C'è da chiedersi quanto l'esito totalitario del fascismo-regime sia in qualche modo premesso nel periodo raccontato nelle quasi 400 pagine del libro. Gentile risponde che <<l'ascesa di Mussolini e del fascismo al potere non fu il risultato della volontà di un uomo o di cause inevitabili e ineluttabili. Si dice che la natura non fa salti, ma la storia, opera dell'uomo, talvolta compie salti catastrofici improvvisi e imprevedibili>>.
L'apprendista
Il romanzo di Gian Maria Villalta è ambientato in un piccolo paese del nord est. Le vicende di questo paese emergono dai dialoghi tra Fredi, il sacrestano ottantenne, e Tilio, il suo apprenditsa settantaduenne, due persone che si fanno compagnia sorseggiando caffé con vodka. Luoghi principali del romanzo sono la piccola chiesa e la sacrestia. L'amicizia li porta progressivamente a conoscersi e a confrontarsi su importanti temi della vita e soprattutto a condividere i loro vissuti. Vicende personali e paesane ricche di personaggi, quelli femminili, fra cui le spose Simona e Irma e la badante Veronika, e quelli maschili, in particolare Paolo, figlio di Tilio. E poi i preti don Livio e don Lorenzo, il mendicante Sigagno. Lo scorrere delle pagine ci mostra l'itinerario difficile dell'accettazione di sé e delle proprie scelte, a volte sbagliate, della socialità non superficiale (l'amicizia come arricchimento dell'esistenza, ricordando Aristotele) e della ricerca del significato dell'esistenza. Belli su quest'ultimo punto i riferimenti al Vangelo e alla fatica di comprenderlo, tentati sempre da letture accomodanti. E significativa è la ricerca della <<letizia del cuore>> che Tilio collega alla compassione, al prendersi cura dei bisognosi e che condensa nella frase che diventa il suo imperativo categorico: <<voglio servire, non si può vivere senza servire a niente>>.

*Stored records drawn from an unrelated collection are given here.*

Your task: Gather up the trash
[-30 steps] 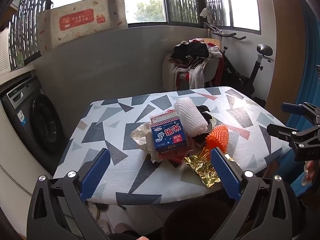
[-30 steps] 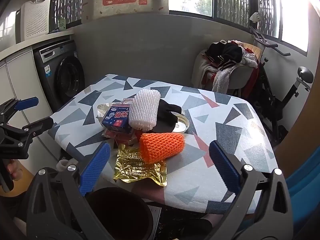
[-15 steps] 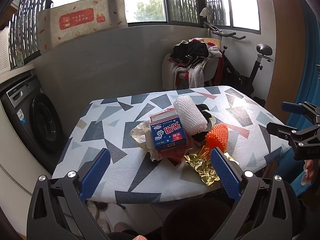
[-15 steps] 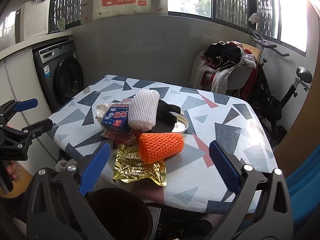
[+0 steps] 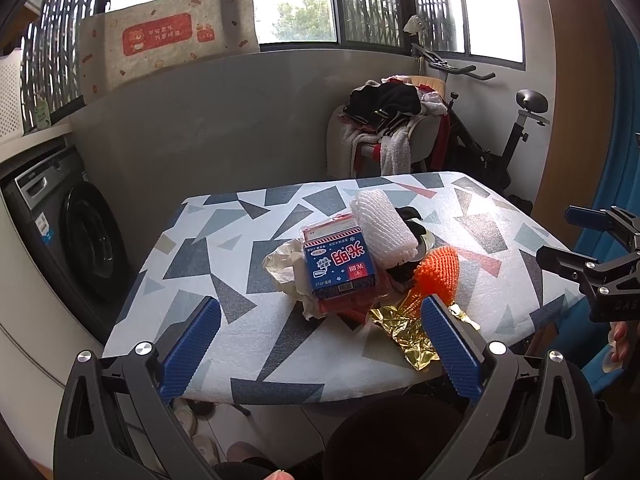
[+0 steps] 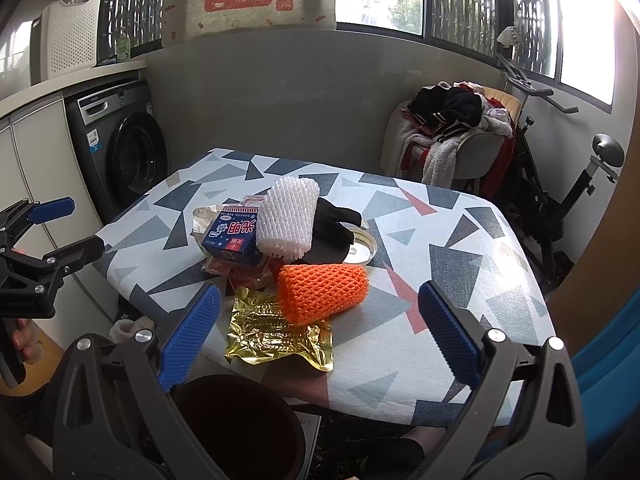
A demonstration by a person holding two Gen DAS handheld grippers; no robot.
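Observation:
A pile of trash lies on the patterned table (image 5: 224, 332) (image 6: 460, 280): a blue carton (image 5: 340, 266) (image 6: 234, 236), a white foam net (image 5: 382, 226) (image 6: 288, 218), an orange foam net (image 5: 438, 272) (image 6: 322, 292), a gold foil wrapper (image 5: 404, 328) (image 6: 276, 330), a black cloth (image 6: 334, 232), a metal lid (image 6: 362, 250) and crumpled paper (image 5: 284, 268). My left gripper (image 5: 318, 346) is open and empty, short of the table's near edge. My right gripper (image 6: 316, 334) is open and empty above the near edge, in front of the foil.
A dark round bin (image 6: 236, 424) (image 5: 396, 436) stands on the floor below the table's near edge. A washing machine (image 5: 68, 232) (image 6: 120, 148) is at the left. A chair with clothes (image 5: 384, 132) and an exercise bike (image 5: 516, 140) stand behind the table.
Both grippers have drifted only slightly; the view of the table has shifted a little. Both stay open and the trash has not moved.

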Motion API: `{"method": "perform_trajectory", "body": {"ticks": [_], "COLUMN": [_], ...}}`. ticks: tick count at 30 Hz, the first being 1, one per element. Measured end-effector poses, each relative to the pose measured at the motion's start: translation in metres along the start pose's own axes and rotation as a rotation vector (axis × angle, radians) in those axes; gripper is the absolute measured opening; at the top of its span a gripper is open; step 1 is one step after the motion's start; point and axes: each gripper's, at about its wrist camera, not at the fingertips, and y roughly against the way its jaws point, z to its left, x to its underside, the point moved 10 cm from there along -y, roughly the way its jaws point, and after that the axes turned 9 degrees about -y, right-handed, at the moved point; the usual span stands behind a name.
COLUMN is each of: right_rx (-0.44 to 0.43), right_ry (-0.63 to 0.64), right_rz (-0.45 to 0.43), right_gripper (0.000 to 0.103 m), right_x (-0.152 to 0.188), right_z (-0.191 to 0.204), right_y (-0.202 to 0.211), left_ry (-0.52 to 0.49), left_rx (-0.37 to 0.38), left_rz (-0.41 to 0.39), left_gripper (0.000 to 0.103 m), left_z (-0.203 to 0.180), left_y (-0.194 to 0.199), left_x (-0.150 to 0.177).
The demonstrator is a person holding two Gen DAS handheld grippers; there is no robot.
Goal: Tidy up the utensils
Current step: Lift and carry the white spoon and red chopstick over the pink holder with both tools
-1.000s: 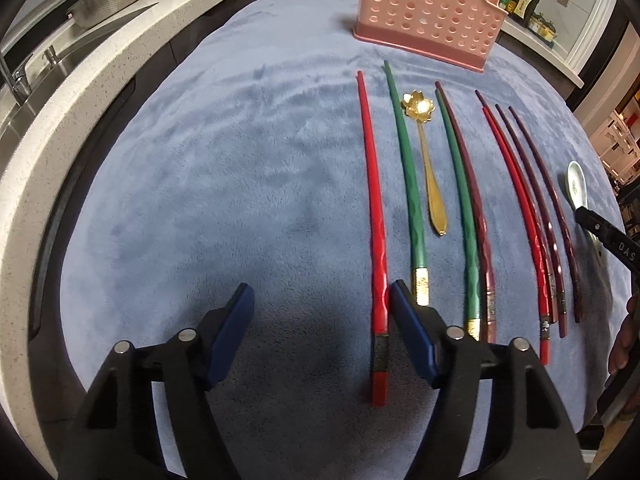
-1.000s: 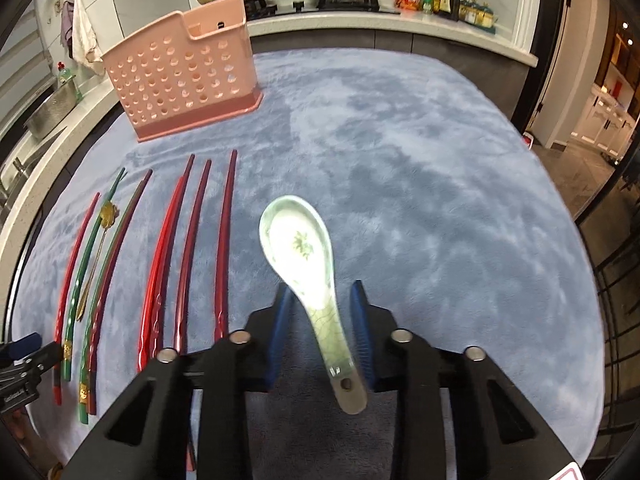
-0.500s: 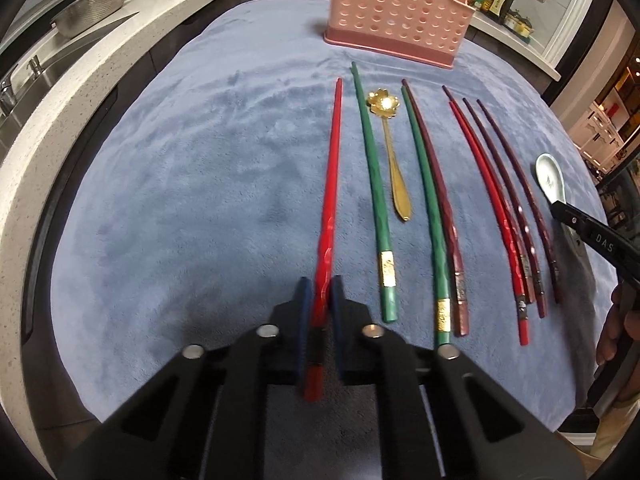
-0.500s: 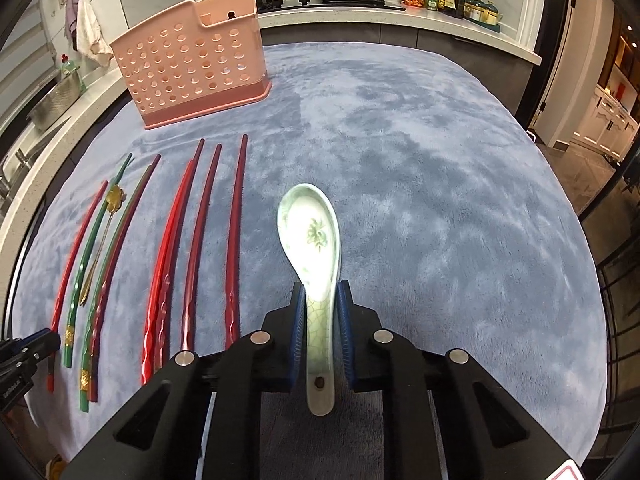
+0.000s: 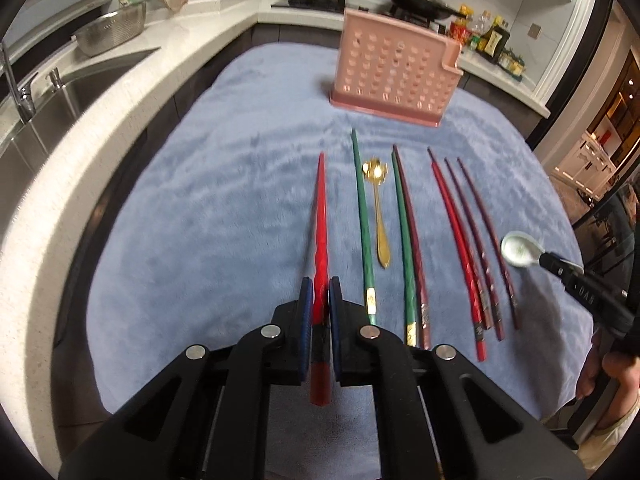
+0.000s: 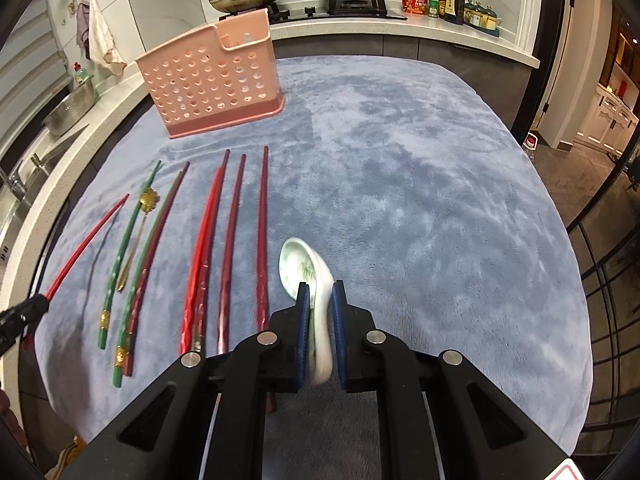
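My left gripper (image 5: 320,284) is shut on a red chopstick (image 5: 320,216), held near its thick end and lifted off the blue cloth (image 5: 224,200). In the right wrist view that chopstick (image 6: 88,240) slants up from the left gripper (image 6: 28,308). My right gripper (image 6: 320,290) has its jaws closing tight on the handle of a white ceramic spoon (image 6: 302,266), which is raised and rolled on its side. The left wrist view shows the spoon (image 5: 516,249) at the right. A pink perforated utensil holder (image 5: 396,68) stands upright at the back.
On the cloth lie two green chopsticks (image 5: 362,216), a gold spoon (image 5: 378,216) and several red and maroon chopsticks (image 5: 460,236) in a row. A sink (image 5: 60,92) is on the left. Pans and bottles stand on the far counter. A person's hand (image 5: 616,372) is at the right edge.
The left gripper shut on the red chopstick and raised it. The right gripper shut on the spoon handle and lifted it, and the spoon rolled onto its side.
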Motion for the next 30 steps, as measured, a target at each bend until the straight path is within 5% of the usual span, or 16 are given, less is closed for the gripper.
{"method": "perform_trajectory", "body": {"ticks": [15, 30], "right_rx": [-0.057, -0.151], "right_ry": [0.028, 0.083], "right_rz": [-0.067, -0.208], "right_gripper": [0.009, 0.009], "right_x": [-0.04, -0.19], "right_z": [0.022, 0.084], "right_y": [0.029, 0.039], "left_ry": [-0.018, -0.012], "left_rx": [-0.044, -0.077], "left_rz": [-0.193, -0.495], "left_gripper": [0.007, 0.006], "left_z": [0.013, 0.023], "left_y": [0.05, 0.112], "left_x": [-0.088, -0.268]}}
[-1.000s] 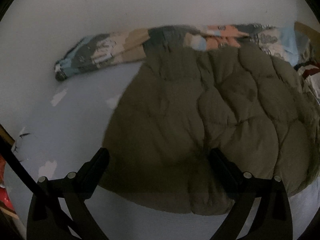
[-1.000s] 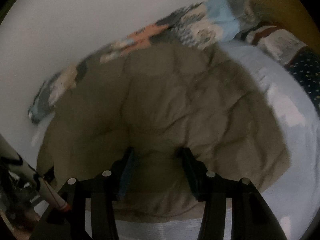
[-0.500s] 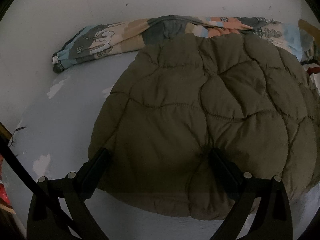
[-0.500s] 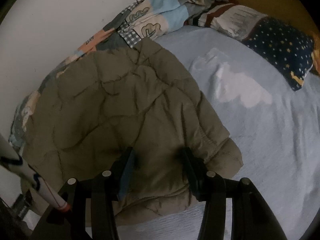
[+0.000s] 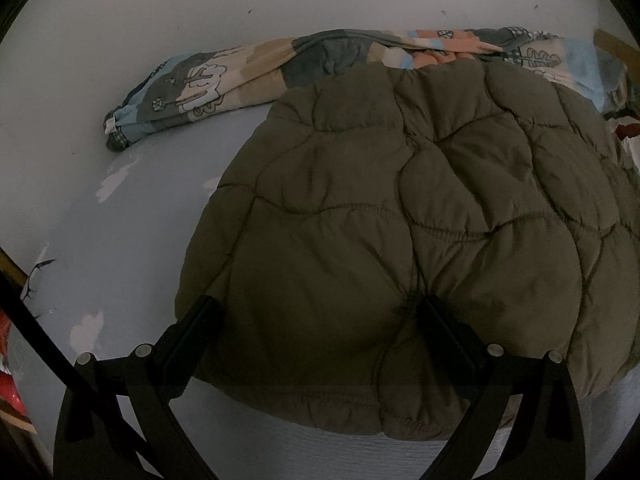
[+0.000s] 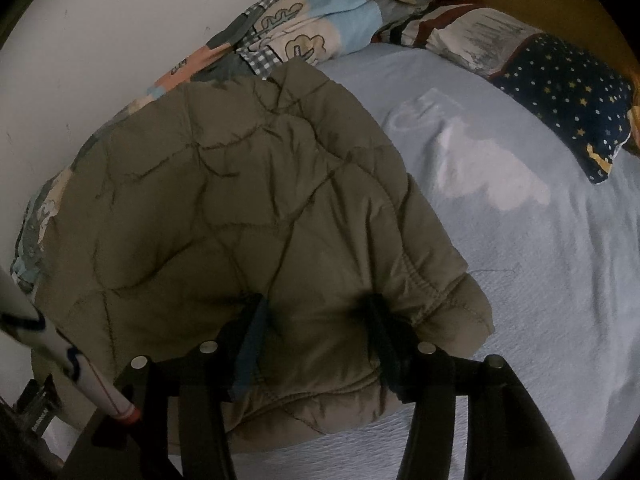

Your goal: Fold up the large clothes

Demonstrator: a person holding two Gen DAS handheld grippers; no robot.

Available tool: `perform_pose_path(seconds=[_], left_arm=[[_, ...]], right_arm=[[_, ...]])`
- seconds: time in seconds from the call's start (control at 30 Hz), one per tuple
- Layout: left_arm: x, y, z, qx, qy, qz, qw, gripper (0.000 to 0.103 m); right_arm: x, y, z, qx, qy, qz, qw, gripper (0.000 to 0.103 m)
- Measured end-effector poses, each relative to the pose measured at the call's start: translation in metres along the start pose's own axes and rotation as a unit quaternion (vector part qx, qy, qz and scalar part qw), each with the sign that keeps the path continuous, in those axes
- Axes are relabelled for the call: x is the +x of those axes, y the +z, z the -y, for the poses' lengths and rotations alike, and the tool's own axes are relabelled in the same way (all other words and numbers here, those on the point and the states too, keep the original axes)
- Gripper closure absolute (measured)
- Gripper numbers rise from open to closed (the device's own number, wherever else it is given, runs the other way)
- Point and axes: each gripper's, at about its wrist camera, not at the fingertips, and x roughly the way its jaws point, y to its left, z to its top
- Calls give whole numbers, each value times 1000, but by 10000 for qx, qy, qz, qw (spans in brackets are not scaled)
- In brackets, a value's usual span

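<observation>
In the left wrist view, the olive quilted jacket lies spread on the pale blue sheet, its far edge touching a patterned blanket along the white wall. The left gripper stands wide open over the jacket's near hem, holding nothing. In the right wrist view, the same jacket fills the left half, a starry pillow well apart. The right gripper is parted, its fingers pressed into the padding near the hem; whether it holds fabric cannot be told.
</observation>
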Motion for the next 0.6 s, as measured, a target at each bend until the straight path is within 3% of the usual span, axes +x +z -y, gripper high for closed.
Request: perform_pose_path(seconds=[0.6], left_arm=[[1,-2,3,74,65,26,9999,2]], right_arm=[[5,-2,-7,-234,-186,-47,9995,44]])
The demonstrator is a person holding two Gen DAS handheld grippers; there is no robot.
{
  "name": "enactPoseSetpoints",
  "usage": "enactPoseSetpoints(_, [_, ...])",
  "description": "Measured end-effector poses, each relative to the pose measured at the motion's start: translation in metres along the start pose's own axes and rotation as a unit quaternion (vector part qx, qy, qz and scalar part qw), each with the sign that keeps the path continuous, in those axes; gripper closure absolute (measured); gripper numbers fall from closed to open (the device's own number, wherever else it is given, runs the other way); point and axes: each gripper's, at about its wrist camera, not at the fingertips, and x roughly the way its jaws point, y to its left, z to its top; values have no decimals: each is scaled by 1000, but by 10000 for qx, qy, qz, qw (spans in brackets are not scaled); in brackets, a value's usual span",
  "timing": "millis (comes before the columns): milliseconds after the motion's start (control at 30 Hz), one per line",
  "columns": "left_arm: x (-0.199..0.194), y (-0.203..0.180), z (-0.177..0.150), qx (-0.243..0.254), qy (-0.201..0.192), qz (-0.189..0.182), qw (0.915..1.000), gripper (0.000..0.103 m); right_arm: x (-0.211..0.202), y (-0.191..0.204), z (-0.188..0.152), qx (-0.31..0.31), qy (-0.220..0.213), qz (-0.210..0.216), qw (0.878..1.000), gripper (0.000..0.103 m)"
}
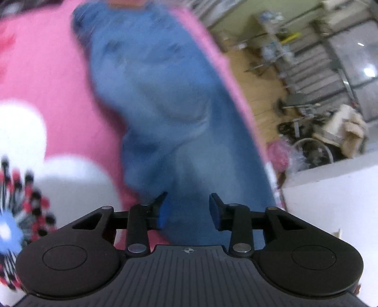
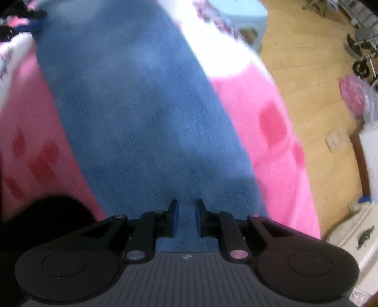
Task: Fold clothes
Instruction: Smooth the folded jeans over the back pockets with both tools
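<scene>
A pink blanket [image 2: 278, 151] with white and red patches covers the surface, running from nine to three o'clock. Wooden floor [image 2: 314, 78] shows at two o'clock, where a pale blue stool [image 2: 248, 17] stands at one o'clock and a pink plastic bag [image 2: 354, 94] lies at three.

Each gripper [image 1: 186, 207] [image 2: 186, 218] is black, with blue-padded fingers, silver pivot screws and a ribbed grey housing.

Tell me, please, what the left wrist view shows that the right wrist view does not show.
Only the left wrist view shows the white heart shape on the pink blanket and metal racks behind.

Only the right wrist view shows a light blue stool and a wheelchair.

Both show blue jeans on the pink blanket, a wooden floor, and a hand-held gripper, left and right, with jaws apart over the denim.
</scene>
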Motion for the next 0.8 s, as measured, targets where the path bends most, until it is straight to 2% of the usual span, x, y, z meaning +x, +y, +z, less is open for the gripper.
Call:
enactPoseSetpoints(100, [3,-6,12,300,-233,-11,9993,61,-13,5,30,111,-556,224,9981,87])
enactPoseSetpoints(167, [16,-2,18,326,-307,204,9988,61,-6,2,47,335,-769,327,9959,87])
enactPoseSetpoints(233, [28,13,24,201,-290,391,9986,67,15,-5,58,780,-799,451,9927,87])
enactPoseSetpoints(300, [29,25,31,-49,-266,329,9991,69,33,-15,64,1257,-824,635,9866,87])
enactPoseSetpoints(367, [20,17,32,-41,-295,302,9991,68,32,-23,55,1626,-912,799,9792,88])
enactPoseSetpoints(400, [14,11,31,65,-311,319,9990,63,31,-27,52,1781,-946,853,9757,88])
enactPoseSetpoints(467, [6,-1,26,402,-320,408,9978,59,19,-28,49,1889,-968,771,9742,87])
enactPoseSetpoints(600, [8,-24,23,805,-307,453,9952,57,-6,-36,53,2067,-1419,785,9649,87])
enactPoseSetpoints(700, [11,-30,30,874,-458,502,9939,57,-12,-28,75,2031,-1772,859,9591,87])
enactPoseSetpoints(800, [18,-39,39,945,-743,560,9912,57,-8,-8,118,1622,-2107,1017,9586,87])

Come non ricordare qui la via indicata qualche giorno fa da papa Francesco a chi desidera essere profeta e trovare la pace: <<Mettiti al servizio e taci!>>. Attraverso questo romanzo Villalta sembra mostrarci la strada per non perdere la nostra umanità: imparare ed esprimere l'amore, per sé e per gli altri, attraverso la condivisione e la compassione.